### Exercise details
Set the listing down again in full, word for word, with the pictures left out.

### Recorded information
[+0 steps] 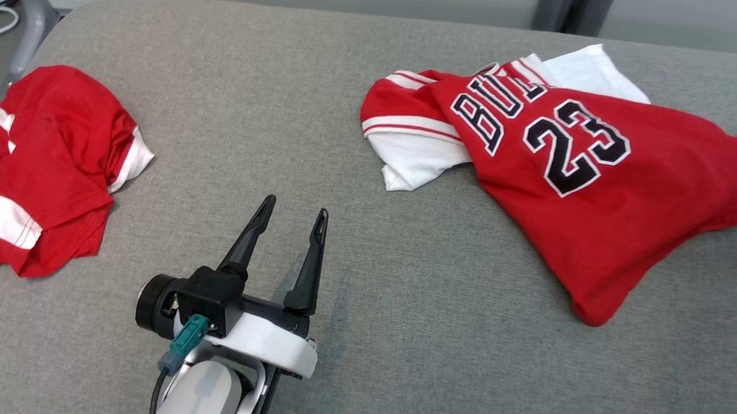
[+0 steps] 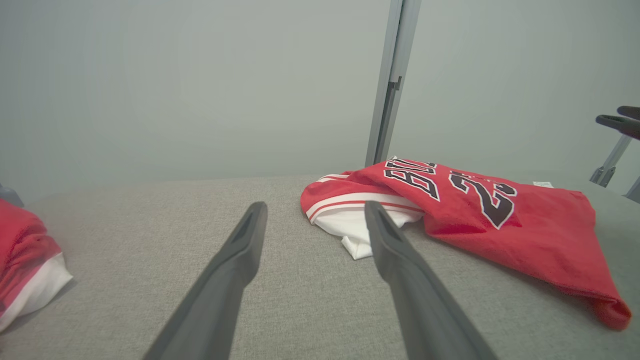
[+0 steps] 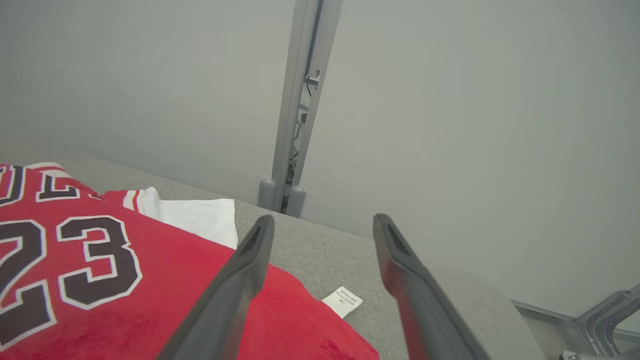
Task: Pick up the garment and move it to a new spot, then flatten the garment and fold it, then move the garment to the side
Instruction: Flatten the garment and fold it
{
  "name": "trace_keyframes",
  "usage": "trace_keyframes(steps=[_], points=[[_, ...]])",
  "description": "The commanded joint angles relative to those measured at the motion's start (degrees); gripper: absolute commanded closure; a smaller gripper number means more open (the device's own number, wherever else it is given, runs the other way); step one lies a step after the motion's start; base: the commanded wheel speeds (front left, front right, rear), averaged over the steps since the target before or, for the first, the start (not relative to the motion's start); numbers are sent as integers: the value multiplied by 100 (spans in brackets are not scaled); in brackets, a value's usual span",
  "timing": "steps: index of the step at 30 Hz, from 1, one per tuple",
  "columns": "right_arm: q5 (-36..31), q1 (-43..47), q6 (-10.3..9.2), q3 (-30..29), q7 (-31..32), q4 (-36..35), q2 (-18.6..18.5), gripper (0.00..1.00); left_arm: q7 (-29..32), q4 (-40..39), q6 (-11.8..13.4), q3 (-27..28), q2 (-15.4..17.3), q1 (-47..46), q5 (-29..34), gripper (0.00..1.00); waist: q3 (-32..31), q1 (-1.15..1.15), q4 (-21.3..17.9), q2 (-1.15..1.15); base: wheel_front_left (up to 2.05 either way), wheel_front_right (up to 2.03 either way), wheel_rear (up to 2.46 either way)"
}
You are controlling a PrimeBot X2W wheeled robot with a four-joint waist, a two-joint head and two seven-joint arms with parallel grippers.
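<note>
The jersey (image 1: 599,202) lies rumpled on the right of the counter (image 1: 435,365), number up, one white sleeve bunched under it. This is probably its new spot, with flattening still to do. The right hand (image 3: 322,220) hangs over the hem by the tag (image 3: 342,301), fingers apart and empty. The left hand (image 1: 296,206) waits at the near middle, also spread and empty. A second red garment (image 1: 51,162) sits well apart at left, blocking nothing.

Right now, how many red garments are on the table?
2. The jersey lies at the right, its 23 facing up; the other garment sits crumpled at the far left. More could lie beyond the right edge of the head view.
</note>
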Motion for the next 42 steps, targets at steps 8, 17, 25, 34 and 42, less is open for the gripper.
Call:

### Worked solution
[+0 steps] 
[+0 steps] 
[+0 steps] 
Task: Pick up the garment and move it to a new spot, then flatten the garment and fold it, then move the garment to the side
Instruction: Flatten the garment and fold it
{
  "name": "trace_keyframes",
  "usage": "trace_keyframes(steps=[_], points=[[_, ...]])",
  "description": "The commanded joint angles relative to those measured at the motion's start (degrees); gripper: absolute commanded closure; a smaller gripper number means more open (the device's own number, wherever else it is given, runs the other way); step one lies a step after the motion's start; base: the commanded wheel speeds (front left, front right, rear), averaged over the steps since the target before or, for the first, the start (not relative to the motion's start); numbers are sent as integers: the value multiplied by 100 (spans in brackets are not scaled); in brackets, a value's usual span",
  "timing": "steps: index of the step at 30 Hz, from 1, one per tuple",
  "columns": "right_arm: q5 (-36..31), q1 (-43..47), q6 (-10.3..9.2), q3 (-30..29), q7 (-31..32), q4 (-36..35), q2 (-18.6..18.5), gripper (0.00..1.00); left_arm: q7 (-29..32), q4 (-40..39), q6 (-11.8..13.4), q3 (-27..28), q2 (-15.4..17.3), q1 (-47..46), q5 (-29..34), gripper (0.00..1.00); waist: q3 (-32..31), q1 (-1.15..1.15), q4 (-21.3..17.9), q2 (-1.15..1.15); base: wheel_front_left (up to 2.05 either way), wheel_front_right (up to 2.03 either way), wheel_rear (up to 2.46 either way)"
}
You are controlling a PrimeBot X2W wheeled robot with a four-joint waist, a two-joint head and two seven-joint arms with parallel grippers.
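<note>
The jersey (image 1: 599,202) lies rumpled on the right of the counter (image 1: 435,365), number up, one white sleeve bunched under it. This is probably its new spot, with flattening still to do. The right hand (image 3: 322,220) hangs over the hem by the tag (image 3: 342,301), fingers apart and empty. The left hand (image 1: 296,206) waits at the near middle, also spread and empty. A second red garment (image 1: 51,162) sits well apart at left, blocking nothing.

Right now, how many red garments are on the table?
2. The jersey lies at the right, its 23 facing up; the other garment sits crumpled at the far left. More could lie beyond the right edge of the head view.
</note>
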Motion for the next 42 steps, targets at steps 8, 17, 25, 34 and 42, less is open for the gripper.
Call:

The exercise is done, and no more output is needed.